Andrea Veri's Blog Me, myself and I

Manage passwords with ‘pass’

Fighting with passwords have always been one of my favorite battles in the past and unfortunately the former always won. I never liked using the root user that much for administering a machine and made a massive use of sudo, I won’t list all the benefits of using sudo, but the following wiki page has a pretty nice overview of them.

Said that, when using sudo it’s definitely ideal to combine a strong password that is also easy to remember and type again when prompted. Sadly strong passwords that are also easy to remember can be considered an oxymoron. How hard would it be to recall a 30+ chars long password? Honestly that would be close to impossible for an human being but what if a little software available on the major GNU/Linux distributions could handle that for us? That’s where pass comes handy, but what is pass? from the pass manpage itself:

pass is a very simple password store that keeps passwords inside gpg2(1) encrypted files inside a simple directory tree residing at ~/.password-store. The pass utility provides a series of commands for manipulating the password store, allowing the user to add, remove, edit, synchronize, generate, and manipulate passwords.

I’m sure that a lot of you guys have been looking for a tool like this one for ages: pass allows you to generate very strong passwords with pwgen, GPG encrypt them with your GPG Key, store them safely on your disk and make them available whenever you need them with a single command. But let’s move to the practice, give the following steps a try and enjoy how powerful your pass setup will be.

First setup

Install the software:

yum/apt-get install pass

Generate a GPG Key if you don’t have one already, a detailed guide can be found here. Initialize your passwords storage. (GPGKEYID can be retrieved by running gpg –list-keys and then looking for a line similar to this one: pub 4096R/B3A6223D 2012-06-25)

pass init GPGKEYID

Generate your first password and call it ‘sudo_password’ given you are going to make use of it as your brand new sudo password. (we want it at least 30+ chars long)

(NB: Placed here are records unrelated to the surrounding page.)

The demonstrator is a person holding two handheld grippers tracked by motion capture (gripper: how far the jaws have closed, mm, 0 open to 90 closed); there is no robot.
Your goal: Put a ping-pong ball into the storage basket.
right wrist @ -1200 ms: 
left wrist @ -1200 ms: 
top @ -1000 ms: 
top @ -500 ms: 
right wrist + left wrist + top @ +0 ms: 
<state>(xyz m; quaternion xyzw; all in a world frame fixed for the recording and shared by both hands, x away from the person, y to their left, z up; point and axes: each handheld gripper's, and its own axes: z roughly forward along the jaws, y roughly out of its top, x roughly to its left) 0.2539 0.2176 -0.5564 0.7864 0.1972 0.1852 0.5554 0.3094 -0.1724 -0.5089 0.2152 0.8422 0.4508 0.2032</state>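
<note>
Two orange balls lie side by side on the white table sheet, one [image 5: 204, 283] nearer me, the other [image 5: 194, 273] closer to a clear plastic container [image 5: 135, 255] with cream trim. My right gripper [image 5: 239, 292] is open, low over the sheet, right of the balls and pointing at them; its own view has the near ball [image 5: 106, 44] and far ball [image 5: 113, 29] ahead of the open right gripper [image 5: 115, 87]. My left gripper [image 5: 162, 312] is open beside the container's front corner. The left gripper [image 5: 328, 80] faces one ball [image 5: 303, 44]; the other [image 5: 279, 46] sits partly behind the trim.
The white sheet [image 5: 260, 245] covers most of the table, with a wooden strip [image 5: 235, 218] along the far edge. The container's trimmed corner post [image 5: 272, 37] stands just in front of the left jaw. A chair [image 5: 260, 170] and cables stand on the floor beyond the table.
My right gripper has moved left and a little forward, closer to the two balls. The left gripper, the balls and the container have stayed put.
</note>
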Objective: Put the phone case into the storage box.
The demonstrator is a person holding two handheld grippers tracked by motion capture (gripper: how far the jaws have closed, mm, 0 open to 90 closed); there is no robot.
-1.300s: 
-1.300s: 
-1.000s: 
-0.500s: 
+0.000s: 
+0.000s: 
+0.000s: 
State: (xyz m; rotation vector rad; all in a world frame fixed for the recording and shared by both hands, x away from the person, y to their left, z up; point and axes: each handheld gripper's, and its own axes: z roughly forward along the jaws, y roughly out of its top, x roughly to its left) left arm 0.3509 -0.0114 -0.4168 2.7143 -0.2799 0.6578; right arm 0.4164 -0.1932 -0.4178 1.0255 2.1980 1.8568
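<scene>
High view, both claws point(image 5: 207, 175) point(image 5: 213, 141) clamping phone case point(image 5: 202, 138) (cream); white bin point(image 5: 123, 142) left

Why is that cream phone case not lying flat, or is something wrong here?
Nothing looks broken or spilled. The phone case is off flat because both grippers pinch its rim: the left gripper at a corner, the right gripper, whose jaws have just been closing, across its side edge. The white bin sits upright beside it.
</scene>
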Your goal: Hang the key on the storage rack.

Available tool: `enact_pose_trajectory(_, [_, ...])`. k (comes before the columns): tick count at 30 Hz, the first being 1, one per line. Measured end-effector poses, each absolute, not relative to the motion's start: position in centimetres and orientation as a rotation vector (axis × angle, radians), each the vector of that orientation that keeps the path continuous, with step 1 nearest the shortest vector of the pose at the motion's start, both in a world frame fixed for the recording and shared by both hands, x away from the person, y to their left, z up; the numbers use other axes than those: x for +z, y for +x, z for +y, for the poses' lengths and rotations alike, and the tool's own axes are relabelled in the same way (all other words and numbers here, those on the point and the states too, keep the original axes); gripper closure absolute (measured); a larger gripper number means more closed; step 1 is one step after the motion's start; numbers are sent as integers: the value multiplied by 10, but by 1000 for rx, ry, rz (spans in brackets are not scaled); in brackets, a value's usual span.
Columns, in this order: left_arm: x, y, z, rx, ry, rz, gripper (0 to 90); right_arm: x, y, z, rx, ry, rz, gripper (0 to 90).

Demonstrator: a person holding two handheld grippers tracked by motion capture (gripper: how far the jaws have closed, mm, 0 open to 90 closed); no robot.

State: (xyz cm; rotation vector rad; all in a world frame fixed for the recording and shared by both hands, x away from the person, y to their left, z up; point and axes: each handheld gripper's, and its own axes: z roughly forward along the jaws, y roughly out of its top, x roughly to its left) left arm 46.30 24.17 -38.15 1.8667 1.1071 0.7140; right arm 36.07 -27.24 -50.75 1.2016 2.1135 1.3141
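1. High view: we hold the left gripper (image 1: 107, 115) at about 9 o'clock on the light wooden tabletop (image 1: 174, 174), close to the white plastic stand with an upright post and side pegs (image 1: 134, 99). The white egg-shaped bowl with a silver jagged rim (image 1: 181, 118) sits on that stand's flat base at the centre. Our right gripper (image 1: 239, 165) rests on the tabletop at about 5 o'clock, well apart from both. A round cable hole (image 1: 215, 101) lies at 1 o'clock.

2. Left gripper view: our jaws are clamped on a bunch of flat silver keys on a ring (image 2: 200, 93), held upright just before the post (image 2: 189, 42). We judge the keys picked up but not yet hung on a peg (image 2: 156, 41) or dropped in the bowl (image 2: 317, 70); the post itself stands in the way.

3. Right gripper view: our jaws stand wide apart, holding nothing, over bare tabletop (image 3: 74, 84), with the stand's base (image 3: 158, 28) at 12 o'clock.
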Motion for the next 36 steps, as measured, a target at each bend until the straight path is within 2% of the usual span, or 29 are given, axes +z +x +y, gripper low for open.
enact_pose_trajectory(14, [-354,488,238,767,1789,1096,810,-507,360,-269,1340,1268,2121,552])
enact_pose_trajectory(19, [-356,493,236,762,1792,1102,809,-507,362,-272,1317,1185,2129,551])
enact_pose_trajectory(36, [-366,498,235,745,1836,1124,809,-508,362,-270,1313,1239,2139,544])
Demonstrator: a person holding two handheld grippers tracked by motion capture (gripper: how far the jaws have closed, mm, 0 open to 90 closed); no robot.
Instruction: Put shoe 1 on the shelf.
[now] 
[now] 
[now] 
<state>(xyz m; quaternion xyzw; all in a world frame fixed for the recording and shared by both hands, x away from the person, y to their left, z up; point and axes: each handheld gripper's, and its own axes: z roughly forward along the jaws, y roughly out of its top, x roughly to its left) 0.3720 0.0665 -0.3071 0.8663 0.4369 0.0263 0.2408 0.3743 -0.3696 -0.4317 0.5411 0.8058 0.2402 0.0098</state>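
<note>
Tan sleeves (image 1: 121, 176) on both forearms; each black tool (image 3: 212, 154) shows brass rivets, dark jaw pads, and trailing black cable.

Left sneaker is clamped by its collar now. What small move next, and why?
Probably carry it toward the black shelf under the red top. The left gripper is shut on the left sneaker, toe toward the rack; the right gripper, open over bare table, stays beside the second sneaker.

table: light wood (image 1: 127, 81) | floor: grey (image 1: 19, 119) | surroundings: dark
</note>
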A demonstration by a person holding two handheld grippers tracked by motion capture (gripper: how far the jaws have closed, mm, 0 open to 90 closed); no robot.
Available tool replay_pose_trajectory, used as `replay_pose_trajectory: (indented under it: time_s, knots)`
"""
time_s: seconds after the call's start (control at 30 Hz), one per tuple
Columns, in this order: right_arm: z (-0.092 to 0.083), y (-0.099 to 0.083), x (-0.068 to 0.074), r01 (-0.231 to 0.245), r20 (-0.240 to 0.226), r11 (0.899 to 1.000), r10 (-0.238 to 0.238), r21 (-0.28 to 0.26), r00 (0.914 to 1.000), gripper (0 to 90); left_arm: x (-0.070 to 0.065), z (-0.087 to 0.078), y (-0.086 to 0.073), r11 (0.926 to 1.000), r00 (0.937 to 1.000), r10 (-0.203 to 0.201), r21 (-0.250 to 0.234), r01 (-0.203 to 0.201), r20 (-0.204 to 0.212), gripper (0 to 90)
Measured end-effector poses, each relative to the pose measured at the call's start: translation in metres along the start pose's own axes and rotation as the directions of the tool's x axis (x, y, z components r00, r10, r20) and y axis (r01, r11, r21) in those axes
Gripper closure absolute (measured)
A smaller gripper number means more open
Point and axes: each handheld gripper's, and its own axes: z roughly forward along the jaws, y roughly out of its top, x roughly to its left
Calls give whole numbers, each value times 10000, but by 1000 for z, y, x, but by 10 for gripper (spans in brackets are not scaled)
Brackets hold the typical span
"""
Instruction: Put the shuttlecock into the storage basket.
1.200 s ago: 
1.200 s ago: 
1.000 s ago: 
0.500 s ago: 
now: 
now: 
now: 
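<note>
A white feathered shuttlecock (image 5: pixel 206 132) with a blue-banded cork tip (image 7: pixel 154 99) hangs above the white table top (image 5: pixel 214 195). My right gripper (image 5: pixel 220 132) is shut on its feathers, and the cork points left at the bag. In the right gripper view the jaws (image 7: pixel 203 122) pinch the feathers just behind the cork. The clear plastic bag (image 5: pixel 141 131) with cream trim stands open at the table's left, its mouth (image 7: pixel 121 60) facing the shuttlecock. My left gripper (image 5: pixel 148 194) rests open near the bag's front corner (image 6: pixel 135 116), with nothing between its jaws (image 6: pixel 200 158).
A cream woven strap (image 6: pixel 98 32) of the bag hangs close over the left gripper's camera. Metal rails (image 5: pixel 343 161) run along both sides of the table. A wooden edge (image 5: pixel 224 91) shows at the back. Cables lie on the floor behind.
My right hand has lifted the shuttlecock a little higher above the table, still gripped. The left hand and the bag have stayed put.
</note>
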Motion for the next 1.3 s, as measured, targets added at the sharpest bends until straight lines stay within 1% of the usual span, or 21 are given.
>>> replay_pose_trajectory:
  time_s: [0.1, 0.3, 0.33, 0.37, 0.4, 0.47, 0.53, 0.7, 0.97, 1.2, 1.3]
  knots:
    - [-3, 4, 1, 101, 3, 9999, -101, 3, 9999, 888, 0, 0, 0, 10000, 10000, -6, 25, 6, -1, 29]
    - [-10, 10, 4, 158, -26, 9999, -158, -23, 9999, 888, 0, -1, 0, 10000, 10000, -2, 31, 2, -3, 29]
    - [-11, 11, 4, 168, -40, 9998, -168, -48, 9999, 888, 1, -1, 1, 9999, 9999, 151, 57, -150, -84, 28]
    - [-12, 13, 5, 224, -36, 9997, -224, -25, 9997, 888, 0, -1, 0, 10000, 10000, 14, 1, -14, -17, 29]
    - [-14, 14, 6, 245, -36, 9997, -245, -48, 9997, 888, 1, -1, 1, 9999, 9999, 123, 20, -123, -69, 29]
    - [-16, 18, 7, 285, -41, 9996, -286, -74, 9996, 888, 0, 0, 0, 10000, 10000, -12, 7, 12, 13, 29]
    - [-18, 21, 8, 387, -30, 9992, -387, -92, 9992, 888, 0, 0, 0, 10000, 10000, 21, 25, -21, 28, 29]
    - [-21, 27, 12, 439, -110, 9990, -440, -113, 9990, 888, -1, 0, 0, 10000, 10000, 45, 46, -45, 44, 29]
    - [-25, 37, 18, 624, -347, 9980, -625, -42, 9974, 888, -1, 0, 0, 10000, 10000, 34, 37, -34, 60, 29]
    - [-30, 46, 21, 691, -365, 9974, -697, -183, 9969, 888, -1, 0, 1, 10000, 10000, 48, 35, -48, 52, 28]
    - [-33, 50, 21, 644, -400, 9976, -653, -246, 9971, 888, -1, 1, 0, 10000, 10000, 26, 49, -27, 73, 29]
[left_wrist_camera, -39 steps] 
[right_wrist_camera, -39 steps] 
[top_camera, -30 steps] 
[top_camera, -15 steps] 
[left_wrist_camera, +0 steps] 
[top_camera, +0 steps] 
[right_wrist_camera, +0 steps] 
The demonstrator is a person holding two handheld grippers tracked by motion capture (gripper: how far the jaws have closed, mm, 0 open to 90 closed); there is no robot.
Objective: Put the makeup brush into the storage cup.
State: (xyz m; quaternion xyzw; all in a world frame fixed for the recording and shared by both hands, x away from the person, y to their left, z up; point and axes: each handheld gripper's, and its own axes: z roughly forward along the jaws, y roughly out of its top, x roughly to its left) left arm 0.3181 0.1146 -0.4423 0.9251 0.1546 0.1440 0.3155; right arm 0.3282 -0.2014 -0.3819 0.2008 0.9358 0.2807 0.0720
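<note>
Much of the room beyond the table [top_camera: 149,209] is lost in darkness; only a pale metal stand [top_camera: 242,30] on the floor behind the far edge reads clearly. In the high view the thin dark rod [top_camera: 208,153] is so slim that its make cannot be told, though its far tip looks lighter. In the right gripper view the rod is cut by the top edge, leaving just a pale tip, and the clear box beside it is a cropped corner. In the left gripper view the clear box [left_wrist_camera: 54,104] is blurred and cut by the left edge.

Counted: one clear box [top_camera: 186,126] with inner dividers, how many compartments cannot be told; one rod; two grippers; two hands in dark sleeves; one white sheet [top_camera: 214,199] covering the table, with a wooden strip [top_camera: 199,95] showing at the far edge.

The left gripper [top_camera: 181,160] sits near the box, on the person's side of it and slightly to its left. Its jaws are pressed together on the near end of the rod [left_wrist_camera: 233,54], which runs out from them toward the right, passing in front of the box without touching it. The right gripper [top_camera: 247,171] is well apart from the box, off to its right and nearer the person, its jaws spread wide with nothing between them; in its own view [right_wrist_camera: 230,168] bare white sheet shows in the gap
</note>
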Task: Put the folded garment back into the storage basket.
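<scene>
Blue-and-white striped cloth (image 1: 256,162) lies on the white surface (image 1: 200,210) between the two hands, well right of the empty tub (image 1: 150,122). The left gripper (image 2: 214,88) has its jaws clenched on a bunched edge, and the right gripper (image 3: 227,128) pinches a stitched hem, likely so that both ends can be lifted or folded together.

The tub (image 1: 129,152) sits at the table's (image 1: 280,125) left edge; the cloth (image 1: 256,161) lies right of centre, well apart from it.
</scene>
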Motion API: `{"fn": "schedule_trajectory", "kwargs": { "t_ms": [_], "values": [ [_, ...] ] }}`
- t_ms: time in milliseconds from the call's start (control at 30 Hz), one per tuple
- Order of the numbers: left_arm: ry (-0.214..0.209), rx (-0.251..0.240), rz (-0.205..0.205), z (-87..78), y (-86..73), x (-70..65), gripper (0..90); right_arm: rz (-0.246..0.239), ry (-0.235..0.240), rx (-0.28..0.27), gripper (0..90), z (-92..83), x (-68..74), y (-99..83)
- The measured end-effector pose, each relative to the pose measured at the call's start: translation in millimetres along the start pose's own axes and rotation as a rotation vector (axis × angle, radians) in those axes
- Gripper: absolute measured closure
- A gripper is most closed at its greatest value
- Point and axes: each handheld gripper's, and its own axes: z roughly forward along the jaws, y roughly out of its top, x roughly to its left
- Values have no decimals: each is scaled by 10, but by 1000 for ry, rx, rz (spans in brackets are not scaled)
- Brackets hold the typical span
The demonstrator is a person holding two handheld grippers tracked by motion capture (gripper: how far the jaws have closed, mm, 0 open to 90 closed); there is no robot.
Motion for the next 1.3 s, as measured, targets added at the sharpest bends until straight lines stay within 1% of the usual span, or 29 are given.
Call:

pass generate sudo_password 30

(Optional) Create as much passwords as you need and make sure to save them with unique names, that way you will be able to identify what a password is used for easily.

pass generate gmail_password 30

Additional maintenance commands on your password database

Look at the existing passwords on your database.

pass ls


Password Store
├── gmail_password
├── sudo_password
└── root_password

Manually edit a password.

pass edit password_name

Remove a password from your database.

pass rm password_name

Copy a password on your clipboard and paste it.

pass -c password_name

Are you wondering if pass supports a VCS? Yeah, it does, it currently allows you to manage your passwords database with Git, so that each applied change to the database will be tracked through a VCS so that you won’t forget when and how you updated a specific password.